**ABOUT THIS EXERCISE:**
Reproduce exactly, from the data that follows, the line with "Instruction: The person", the line with "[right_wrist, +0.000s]", and every line that lies between them.
########
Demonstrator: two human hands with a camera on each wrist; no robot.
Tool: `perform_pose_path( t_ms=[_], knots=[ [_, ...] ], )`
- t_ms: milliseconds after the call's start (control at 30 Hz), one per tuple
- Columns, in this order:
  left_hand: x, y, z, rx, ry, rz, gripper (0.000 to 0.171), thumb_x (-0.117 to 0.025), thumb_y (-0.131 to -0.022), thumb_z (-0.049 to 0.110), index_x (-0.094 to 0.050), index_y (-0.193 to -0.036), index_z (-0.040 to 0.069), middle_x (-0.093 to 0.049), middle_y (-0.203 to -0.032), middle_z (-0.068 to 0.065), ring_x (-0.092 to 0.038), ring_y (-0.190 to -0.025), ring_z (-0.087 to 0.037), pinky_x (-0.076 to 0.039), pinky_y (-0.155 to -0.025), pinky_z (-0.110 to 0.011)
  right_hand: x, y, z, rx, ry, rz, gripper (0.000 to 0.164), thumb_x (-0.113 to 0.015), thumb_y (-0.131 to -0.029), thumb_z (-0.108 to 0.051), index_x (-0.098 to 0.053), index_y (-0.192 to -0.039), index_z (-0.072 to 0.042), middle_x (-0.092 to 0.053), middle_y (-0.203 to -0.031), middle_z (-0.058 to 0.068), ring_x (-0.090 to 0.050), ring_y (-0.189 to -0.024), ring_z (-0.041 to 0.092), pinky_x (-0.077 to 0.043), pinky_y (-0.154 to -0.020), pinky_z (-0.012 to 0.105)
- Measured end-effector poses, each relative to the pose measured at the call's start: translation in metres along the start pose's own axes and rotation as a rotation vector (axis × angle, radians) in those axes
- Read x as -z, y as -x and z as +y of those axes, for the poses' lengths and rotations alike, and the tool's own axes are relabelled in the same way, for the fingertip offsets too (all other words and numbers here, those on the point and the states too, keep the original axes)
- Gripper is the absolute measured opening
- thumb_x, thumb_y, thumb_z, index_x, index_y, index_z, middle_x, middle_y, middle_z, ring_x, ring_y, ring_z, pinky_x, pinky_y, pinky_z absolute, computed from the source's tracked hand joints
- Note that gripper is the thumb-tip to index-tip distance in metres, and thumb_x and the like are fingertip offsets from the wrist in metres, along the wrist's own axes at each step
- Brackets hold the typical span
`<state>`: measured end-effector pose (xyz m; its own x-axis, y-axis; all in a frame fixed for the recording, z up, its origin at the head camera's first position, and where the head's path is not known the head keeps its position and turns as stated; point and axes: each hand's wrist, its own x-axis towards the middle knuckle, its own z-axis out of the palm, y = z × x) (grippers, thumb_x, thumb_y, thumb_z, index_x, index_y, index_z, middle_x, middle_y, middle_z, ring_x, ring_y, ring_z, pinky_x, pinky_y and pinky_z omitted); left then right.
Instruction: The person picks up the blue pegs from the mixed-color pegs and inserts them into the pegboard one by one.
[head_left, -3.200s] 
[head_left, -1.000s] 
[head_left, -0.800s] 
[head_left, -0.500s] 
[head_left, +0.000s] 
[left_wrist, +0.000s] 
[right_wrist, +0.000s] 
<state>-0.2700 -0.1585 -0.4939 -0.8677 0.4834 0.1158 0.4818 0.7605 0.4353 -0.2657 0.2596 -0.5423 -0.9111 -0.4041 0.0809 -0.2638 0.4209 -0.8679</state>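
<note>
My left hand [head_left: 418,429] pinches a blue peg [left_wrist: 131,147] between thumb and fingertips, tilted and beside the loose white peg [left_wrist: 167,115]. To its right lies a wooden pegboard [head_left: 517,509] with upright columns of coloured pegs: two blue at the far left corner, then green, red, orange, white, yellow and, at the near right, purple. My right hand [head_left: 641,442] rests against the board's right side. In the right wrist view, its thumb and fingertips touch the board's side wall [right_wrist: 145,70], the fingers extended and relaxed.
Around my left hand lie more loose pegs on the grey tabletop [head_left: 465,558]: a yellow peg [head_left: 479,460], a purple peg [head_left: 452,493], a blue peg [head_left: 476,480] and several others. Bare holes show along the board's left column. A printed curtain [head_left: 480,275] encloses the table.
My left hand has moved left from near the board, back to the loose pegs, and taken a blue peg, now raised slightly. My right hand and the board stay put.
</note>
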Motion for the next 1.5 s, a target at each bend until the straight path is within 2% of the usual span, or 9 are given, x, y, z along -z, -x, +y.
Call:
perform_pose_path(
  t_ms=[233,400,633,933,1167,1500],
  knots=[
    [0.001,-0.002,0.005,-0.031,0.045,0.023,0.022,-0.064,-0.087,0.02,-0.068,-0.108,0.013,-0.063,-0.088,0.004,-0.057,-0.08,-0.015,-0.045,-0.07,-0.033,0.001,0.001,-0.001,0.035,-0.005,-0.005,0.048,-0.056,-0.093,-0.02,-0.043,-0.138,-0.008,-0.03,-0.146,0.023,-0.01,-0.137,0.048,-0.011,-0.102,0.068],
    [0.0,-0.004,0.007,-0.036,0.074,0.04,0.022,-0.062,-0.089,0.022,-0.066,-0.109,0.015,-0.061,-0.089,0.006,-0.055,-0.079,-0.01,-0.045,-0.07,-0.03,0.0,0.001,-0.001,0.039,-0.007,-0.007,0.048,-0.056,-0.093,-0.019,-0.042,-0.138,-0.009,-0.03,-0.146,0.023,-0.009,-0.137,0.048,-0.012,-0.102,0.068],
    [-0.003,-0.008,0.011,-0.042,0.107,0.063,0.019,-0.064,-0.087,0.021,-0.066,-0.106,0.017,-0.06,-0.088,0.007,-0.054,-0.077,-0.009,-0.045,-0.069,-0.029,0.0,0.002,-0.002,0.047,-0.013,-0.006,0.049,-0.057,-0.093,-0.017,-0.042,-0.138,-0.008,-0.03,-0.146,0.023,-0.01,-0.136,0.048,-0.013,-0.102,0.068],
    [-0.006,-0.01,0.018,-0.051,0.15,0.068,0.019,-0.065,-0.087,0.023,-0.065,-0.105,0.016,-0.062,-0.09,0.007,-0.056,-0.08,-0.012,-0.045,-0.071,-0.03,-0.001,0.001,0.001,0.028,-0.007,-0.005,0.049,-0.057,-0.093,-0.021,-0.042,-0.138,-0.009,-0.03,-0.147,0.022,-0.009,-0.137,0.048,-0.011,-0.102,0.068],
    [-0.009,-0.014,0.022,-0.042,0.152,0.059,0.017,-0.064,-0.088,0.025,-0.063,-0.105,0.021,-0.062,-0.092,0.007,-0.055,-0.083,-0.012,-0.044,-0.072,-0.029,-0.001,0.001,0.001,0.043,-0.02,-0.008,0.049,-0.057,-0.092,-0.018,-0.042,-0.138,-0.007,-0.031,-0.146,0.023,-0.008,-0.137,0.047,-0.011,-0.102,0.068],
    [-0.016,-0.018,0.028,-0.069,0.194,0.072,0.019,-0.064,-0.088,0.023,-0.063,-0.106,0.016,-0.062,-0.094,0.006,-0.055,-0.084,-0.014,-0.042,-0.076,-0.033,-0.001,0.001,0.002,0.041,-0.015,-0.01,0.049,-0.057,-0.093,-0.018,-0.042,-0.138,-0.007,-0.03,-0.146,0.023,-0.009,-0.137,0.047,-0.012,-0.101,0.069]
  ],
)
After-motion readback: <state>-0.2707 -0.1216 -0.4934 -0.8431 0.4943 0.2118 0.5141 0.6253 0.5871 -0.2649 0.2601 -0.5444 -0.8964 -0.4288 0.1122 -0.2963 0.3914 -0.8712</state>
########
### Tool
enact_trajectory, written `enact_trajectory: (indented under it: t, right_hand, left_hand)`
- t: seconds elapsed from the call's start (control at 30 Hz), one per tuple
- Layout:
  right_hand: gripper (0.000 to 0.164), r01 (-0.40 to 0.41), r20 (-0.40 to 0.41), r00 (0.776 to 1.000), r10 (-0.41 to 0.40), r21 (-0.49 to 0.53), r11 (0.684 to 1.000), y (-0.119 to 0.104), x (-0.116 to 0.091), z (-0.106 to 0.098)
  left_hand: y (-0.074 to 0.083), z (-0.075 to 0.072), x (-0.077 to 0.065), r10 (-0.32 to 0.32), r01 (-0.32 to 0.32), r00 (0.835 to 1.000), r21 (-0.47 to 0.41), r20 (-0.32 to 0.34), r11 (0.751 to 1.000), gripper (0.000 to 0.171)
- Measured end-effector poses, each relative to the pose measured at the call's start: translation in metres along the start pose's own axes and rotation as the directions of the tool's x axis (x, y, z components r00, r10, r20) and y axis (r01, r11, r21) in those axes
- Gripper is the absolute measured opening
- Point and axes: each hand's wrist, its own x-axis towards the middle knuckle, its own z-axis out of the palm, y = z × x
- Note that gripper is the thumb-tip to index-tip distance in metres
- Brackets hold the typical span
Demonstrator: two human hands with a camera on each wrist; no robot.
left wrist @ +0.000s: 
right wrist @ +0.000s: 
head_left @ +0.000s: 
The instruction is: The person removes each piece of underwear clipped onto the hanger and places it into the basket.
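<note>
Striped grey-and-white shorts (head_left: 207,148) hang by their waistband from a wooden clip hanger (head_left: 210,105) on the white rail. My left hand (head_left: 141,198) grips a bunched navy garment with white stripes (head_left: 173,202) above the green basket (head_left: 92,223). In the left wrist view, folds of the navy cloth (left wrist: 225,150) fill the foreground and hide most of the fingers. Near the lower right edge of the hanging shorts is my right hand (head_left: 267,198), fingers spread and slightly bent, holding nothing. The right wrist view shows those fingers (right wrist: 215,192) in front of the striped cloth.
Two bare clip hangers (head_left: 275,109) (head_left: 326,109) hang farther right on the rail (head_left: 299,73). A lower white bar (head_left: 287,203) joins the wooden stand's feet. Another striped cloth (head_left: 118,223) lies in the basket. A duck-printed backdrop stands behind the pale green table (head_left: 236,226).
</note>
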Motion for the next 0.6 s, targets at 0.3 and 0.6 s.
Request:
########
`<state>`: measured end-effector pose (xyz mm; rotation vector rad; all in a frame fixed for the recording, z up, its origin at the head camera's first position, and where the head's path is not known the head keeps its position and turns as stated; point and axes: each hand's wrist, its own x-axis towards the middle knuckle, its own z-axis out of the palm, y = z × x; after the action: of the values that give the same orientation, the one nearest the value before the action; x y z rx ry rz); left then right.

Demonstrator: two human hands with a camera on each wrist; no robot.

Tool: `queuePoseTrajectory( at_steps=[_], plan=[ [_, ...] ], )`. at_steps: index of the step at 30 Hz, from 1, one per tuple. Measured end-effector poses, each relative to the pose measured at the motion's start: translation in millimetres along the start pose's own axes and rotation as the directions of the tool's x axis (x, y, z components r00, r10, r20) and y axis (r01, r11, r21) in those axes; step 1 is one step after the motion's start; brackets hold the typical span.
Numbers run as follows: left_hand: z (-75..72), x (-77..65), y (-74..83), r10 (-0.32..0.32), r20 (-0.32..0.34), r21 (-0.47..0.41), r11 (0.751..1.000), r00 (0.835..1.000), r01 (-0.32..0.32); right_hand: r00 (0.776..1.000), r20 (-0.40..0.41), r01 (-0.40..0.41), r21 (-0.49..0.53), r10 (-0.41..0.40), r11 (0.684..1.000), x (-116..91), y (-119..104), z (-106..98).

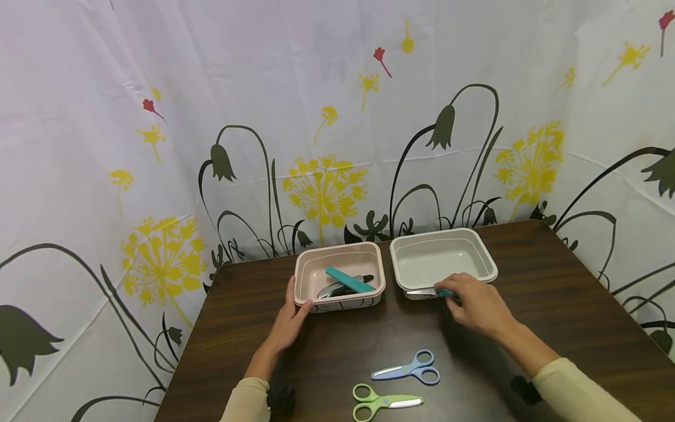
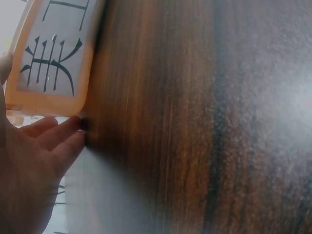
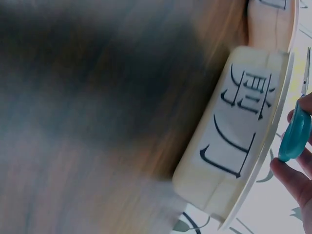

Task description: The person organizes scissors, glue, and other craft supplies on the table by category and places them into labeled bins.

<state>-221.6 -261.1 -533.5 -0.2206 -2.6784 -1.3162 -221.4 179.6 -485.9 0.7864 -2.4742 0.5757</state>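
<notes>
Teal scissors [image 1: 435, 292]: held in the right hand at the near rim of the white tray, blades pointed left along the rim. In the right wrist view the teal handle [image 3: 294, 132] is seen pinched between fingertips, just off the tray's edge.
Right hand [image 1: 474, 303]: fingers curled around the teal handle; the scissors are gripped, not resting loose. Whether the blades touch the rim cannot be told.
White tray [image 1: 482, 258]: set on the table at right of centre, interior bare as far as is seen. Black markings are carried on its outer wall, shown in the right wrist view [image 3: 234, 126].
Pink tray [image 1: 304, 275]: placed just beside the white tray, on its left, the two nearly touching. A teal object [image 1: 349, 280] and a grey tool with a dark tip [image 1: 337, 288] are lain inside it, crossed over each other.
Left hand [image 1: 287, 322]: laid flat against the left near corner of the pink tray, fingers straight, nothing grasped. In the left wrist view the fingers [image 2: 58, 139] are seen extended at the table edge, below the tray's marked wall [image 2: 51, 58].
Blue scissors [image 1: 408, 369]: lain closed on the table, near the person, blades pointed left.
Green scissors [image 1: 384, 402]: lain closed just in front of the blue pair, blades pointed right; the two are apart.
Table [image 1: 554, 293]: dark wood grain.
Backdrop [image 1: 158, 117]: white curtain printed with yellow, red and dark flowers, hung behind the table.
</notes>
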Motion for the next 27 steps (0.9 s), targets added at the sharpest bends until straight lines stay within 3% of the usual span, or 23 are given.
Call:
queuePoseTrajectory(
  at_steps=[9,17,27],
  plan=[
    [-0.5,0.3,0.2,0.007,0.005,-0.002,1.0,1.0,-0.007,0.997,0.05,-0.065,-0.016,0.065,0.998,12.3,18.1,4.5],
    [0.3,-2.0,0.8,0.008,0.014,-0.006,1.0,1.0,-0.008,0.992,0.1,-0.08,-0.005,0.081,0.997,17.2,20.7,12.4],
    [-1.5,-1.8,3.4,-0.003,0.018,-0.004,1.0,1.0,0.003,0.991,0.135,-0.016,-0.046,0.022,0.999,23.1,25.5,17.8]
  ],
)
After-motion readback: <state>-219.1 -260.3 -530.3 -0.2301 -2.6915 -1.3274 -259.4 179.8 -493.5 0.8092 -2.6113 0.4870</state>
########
**EXERCISE RESULT:**
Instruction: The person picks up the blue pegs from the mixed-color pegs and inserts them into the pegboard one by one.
[head_left, -3.200s] 
[head_left, -1.000s] 
[head_left, -0.800s] 
[head_left, -0.500s] 
[head_left, +0.000s] 
[left_wrist, +0.000s] 
[right_wrist, +0.000s] 

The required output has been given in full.